Task to complete:
Answer with a single number: the count of lines below that hold "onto".
Entries provided START
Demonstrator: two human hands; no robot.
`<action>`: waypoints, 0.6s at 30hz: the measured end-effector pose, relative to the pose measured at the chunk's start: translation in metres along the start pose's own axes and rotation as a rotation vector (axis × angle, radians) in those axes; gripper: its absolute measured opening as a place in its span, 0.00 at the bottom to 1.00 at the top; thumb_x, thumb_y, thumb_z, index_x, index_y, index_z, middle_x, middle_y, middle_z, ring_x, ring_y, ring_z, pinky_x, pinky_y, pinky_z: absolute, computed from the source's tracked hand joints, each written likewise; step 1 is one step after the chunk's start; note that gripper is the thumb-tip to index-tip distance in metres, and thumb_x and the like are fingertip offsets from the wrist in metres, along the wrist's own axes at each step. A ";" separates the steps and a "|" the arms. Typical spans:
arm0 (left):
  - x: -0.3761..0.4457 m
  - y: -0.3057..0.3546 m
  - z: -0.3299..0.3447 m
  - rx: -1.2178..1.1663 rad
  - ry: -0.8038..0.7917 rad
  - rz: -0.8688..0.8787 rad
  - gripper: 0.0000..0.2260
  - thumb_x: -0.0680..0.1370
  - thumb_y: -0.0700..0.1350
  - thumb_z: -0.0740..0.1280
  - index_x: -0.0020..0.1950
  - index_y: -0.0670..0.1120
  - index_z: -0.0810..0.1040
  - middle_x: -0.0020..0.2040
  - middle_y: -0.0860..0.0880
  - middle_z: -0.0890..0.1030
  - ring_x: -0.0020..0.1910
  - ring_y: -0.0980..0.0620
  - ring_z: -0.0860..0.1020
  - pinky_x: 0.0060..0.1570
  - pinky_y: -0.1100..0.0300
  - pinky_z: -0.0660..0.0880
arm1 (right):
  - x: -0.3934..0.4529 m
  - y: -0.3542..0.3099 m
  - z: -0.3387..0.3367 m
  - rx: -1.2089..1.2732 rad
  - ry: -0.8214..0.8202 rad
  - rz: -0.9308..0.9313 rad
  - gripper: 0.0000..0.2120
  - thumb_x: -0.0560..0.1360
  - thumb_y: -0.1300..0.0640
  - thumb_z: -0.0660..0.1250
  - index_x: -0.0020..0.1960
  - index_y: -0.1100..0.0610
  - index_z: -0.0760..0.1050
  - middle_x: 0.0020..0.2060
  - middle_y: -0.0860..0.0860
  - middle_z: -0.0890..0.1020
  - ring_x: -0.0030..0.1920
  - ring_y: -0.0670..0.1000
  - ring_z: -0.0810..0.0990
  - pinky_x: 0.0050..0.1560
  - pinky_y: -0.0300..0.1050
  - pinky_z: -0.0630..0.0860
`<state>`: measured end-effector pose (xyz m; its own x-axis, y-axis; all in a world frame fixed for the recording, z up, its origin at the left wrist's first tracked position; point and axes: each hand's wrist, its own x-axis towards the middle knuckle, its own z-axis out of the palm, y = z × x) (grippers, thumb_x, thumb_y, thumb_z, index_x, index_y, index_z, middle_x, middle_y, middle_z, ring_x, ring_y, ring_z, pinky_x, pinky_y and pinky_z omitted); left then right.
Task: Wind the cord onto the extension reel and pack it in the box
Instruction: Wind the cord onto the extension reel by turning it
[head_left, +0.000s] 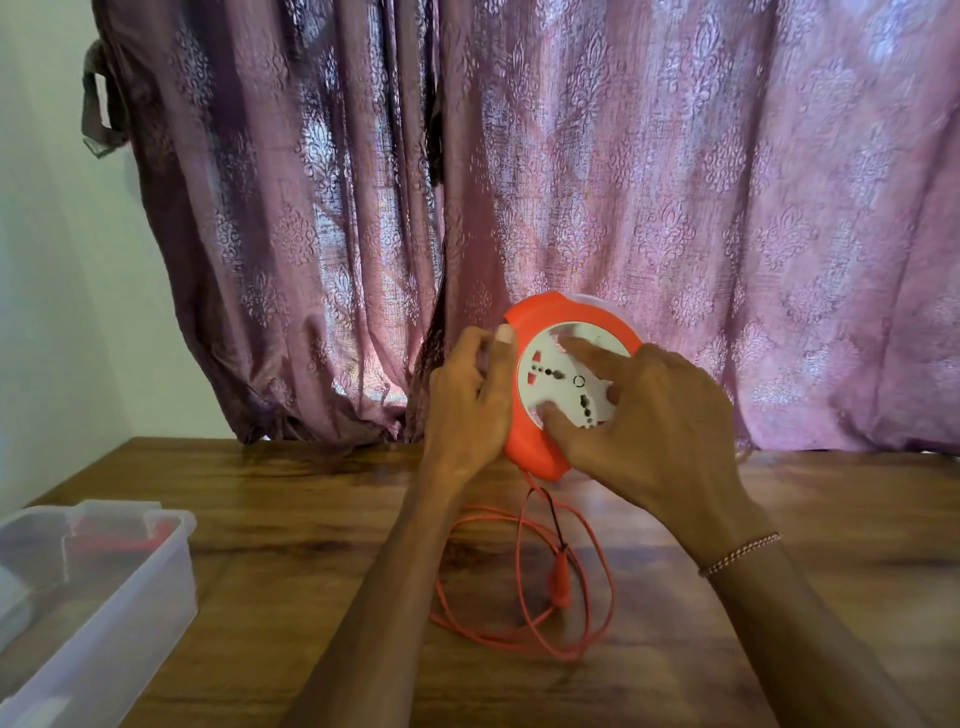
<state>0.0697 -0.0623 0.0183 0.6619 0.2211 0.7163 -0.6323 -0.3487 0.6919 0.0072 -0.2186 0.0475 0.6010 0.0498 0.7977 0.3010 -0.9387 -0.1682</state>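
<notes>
1. Reel (550, 332): orange housing, white socket face turned toward you, held up off the surface (805, 545) in front of the curtain (675, 182).
2. Your left hand (467, 410) grips the reel's left rim, fingers curled round behind the edge, thumb on the front.
3. Your right hand (649, 415) lies spread over the white face, fingertips pressing on it; it grips nothing, and looks set to turn the face.
4. Cord (597, 597) leaves the underside of the reel and lies in loose orange loops on the surface directly below; the plug end (561, 582) dangles among them.
5. Step in hand, as judged: winding, with most of the cord not yet drawn in.
6. Next move calls for: steady the rim with your left hand, rotate the face with your right, watch that the loops feed without knotting.
7. Box (130, 597): clear plastic, open, well left of the reel, below it in view. Packing not yet begun.
</notes>
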 end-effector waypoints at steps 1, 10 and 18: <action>0.000 0.001 0.000 -0.004 0.002 -0.002 0.15 0.83 0.60 0.59 0.39 0.55 0.69 0.30 0.59 0.74 0.30 0.59 0.69 0.38 0.49 0.70 | 0.001 -0.001 0.000 0.018 0.017 0.020 0.32 0.64 0.29 0.62 0.65 0.40 0.76 0.39 0.53 0.84 0.43 0.59 0.82 0.43 0.50 0.78; -0.001 0.001 -0.001 -0.056 0.000 -0.036 0.19 0.82 0.63 0.59 0.43 0.50 0.73 0.34 0.47 0.78 0.39 0.38 0.81 0.43 0.35 0.80 | 0.008 0.011 -0.007 0.184 -0.048 -0.187 0.18 0.73 0.51 0.73 0.61 0.54 0.81 0.51 0.52 0.81 0.51 0.57 0.74 0.49 0.52 0.74; -0.001 0.000 -0.003 -0.004 0.007 0.000 0.15 0.83 0.62 0.58 0.40 0.56 0.71 0.32 0.59 0.77 0.32 0.59 0.73 0.40 0.51 0.73 | 0.007 0.008 -0.017 0.020 -0.271 -0.332 0.28 0.68 0.64 0.60 0.56 0.36 0.82 0.67 0.52 0.75 0.57 0.60 0.71 0.52 0.55 0.75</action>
<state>0.0682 -0.0601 0.0179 0.6589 0.2271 0.7171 -0.6340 -0.3452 0.6920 0.0010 -0.2321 0.0618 0.6409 0.4389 0.6298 0.5242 -0.8496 0.0587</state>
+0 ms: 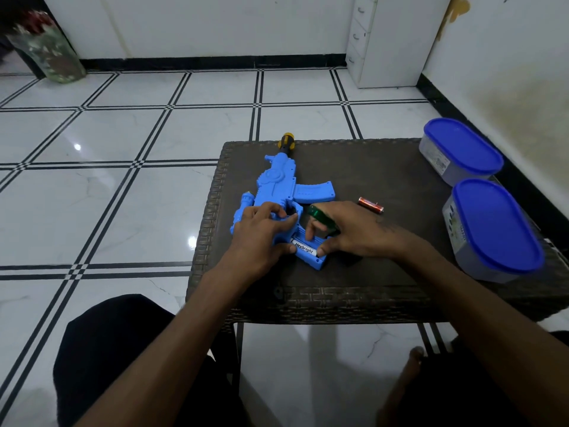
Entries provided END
Result of this task:
2